Type: Build Failure
Priority: Major - P3
Affects Version/s: None
- When a row-store page is read into memory, we find the largest group of prefix-compressed keys we
can build from a previous key on the page plus the per-key suffix bytes, and save the start/stop
information for the group in the WT_PAGE structure. It doesn't cost anything when the page is
read into memory (it's just updating a few local variables in the main loop). It costs 8B in
the WT_PAGE structure (80B to 88B), plus moving the page's read generation out of the "hot"
chunk of the WT_PAGE structure.
When we look up a key on a leaf page, if the key is part of the page's group of prefix-compressed
keys, we unpack the key's on-page cell. If the key's prefix is entirely found in the group's
starting key, we copy the key's prefix and suffix into the caller's buffer and don't instantiate
anything in memory. The cost here is (1) unpacking an on-page cell and (2) doing two memory
copies into the caller's buffer every time we search for a key in the prefix group. Previously,
we built the key once and instantiated it in allocated memory on the first search, and subsequent
searches would point the caller's buffer at that instantiated memory instead of doing any cell
unpacking or memory copies. Obviously, this is a real cost, on second and subsequent searches
we're trading work to avoid the memory amplification.
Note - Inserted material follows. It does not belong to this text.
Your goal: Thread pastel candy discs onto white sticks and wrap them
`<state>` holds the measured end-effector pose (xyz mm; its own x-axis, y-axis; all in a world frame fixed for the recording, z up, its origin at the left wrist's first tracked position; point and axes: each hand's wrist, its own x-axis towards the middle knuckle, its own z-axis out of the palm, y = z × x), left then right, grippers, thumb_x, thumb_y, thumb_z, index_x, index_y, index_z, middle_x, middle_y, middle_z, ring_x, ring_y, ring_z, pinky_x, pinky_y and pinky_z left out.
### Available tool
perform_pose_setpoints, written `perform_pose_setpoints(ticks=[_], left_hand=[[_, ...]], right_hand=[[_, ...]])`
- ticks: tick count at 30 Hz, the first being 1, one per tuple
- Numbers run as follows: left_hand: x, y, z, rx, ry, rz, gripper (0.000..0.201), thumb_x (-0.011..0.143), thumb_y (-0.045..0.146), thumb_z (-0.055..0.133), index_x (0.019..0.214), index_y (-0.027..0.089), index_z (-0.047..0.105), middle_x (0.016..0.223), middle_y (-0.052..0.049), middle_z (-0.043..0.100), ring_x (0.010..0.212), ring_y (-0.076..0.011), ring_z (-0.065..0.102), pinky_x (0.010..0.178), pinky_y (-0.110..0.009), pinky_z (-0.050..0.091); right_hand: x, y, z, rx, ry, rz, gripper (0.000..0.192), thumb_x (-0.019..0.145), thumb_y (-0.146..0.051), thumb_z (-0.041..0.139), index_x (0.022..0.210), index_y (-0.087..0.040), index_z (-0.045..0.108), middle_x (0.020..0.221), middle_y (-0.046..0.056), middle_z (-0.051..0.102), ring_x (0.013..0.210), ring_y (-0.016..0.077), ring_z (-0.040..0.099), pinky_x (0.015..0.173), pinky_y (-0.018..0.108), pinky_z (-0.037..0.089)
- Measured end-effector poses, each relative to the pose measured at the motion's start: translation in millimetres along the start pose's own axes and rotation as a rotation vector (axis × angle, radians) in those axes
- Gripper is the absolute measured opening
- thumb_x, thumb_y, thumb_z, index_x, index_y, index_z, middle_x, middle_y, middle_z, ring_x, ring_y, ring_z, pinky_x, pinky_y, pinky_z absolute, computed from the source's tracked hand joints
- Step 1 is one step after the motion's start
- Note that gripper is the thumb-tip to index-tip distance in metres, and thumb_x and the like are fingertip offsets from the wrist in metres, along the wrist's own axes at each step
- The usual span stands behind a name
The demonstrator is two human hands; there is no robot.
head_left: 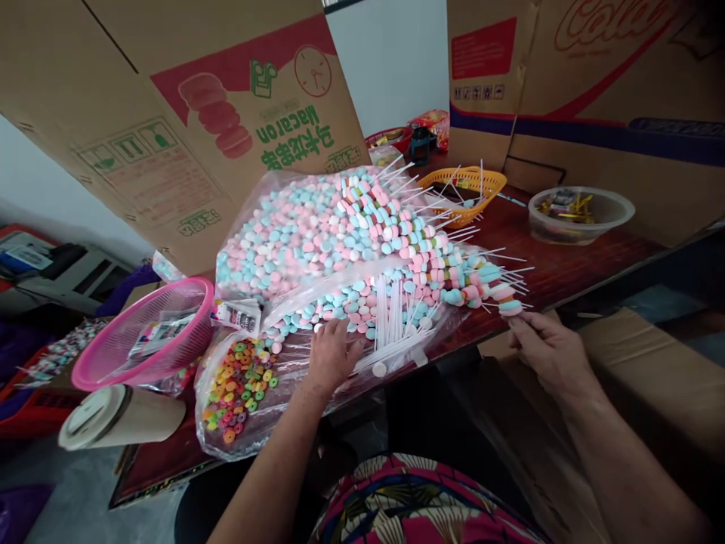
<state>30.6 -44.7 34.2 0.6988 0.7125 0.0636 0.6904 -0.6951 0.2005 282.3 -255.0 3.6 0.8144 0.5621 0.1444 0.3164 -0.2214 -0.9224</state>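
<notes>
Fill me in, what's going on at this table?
A person is working with sweets on sticks. Their right hand pinches a candy skewer at the near right end of a row of skewers. Their left hand is at the near edge of the loose pastel candies, beside the white sticks. Colourful rings lie to the left, with a large candy bag behind.

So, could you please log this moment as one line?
left hand: near candies; right hand: pinching candy skewer; sticks: beside left hand
</notes>
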Motion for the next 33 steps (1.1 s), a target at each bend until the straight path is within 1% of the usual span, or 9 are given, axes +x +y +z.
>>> perform_pose_setpoints(ticks=[3,6,9,13,20,24,28,31,33], left_hand=[[23,-2,-0.7,0.071,-0.163,0.029,0.04,0.077,0.023,0.053,0.116,0.021,0.055,0.113,-0.011,0.06,0.109,-0.0293,0.051,0.092,-0.043,0.038],[28,-3,-0.8,0.109,-0.208,0.034,0.027,0.078,0.014,0.046,0.098,0.019,0.063,0.097,-0.009,0.064,0.099,-0.025,0.056,0.086,-0.037,0.041],[20,4,-3.6,0.07,-0.244,0.07,0.021,0.083,0.023,0.046,0.095,0.018,0.062,0.097,-0.009,0.062,0.096,-0.0228,0.056,0.083,-0.034,0.042],[13,19,-7.8,0.106,-0.381,0.099,0.029,0.077,0.041,0.057,0.098,0.02,0.062,0.099,-0.007,0.061,0.096,-0.0255,0.055,0.084,-0.039,0.04],[27,12,-9.7,0.136,-0.556,0.245,0.023,0.08,0.039,0.055,0.092,0.02,0.061,0.099,-0.006,0.059,0.096,-0.024,0.053,0.084,-0.038,0.038],[27,1,-13.0,0.084,-0.587,0.305,0.023,0.079,0.032,0.057,0.099,0.021,0.058,0.103,-0.006,0.056,0.098,-0.0229,0.051,0.084,-0.035,0.039],[23,-3,-9.5,0.084,-0.545,0.333,0.021,0.078,0.026,0.056,0.098,0.018,0.058,0.101,-0.008,0.056,0.095,-0.0224,0.052,0.083,-0.034,0.041],[25,-5,-1.0,0.085,-0.48,0.251,0.02,0.081,0.015,0.047,0.096,0.016,0.059,0.097,-0.009,0.06,0.093,-0.0215,0.054,0.085,-0.033,0.043],[29,-5,2.5,0.069,-0.418,0.155,0.027,0.084,0.014,0.042,0.105,0.016,0.057,0.102,-0.009,0.061,0.097,-0.0214,0.055,0.087,-0.033,0.043]], right_hand=[[-9,4,15,0.048,-0.038,0.064,0.031,0.081,-0.048,0.05,0.067,-0.02,0.055,0.052,-0.003,0.048,0.044,0.0099,0.038,0.045,0.025,0.032],[-10,-3,32,0.095,-0.13,0.092,0.03,0.081,-0.047,0.051,0.067,-0.02,0.055,0.052,-0.004,0.048,0.046,0.01,0.04,0.046,0.024,0.033],[-5,-7,44,0.125,-0.196,0.069,0.029,0.082,-0.044,0.049,0.067,-0.02,0.055,0.054,-0.004,0.049,0.05,0.0104,0.042,0.049,0.023,0.035],[0,-5,54,0.115,-0.241,0.087,0.029,0.082,-0.043,0.049,0.068,-0.02,0.057,0.055,-0.003,0.05,0.052,0.0108,0.044,0.051,0.023,0.036],[1,1,57,0.081,-0.307,0.115,0.03,0.083,-0.045,0.048,0.068,-0.02,0.056,0.056,-0.004,0.049,0.053,0.0107,0.042,0.051,0.023,0.035],[2,2,57,0.066,-0.309,0.136,0.031,0.083,-0.045,0.048,0.068,-0.02,0.056,0.056,-0.003,0.049,0.053,0.011,0.043,0.051,0.023,0.035],[4,3,58,0.052,-0.338,0.14,0.031,0.082,-0.046,0.048,0.067,-0.02,0.056,0.056,-0.003,0.05,0.053,0.011,0.044,0.051,0.023,0.036],[6,1,59,0.059,-0.333,0.133,0.031,0.082,-0.046,0.047,0.068,-0.02,0.057,0.055,-0.003,0.05,0.052,0.0111,0.044,0.051,0.023,0.036],[5,-4,59,0.078,-0.319,0.117,0.031,0.082,-0.046,0.047,0.067,-0.02,0.056,0.055,-0.003,0.05,0.052,0.0112,0.045,0.051,0.023,0.037]])
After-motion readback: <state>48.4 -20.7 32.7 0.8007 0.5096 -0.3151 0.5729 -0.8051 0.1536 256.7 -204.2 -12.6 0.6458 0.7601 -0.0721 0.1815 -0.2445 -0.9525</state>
It wouldn't be difficult to detect a page
being repeatedly searched if we wanted to do that, and instantiating these keys in that case,
which would focus this change on point reads/updates vs. hot-cache workloads.
When we reconcile a page, we don't increase the key prefix compression if the previous key was also
prefix compressed and we don't gain at least 10 bytes over the previous key's compression. In
other words, if we had a key prefix, and the next key's prefix isn't at least 10B longer,
we use the same prefix for both keys. In my smoke tests, common strings plus appended record
numbers generate short groups of keys with a common prefix without this change, and with this
change they generate long groups of keys with a common prefix. Obviously, this is a real cost
as well, although the block compression of the page should pick up the common strings we are
choosing not to remove as part of prefix-compression.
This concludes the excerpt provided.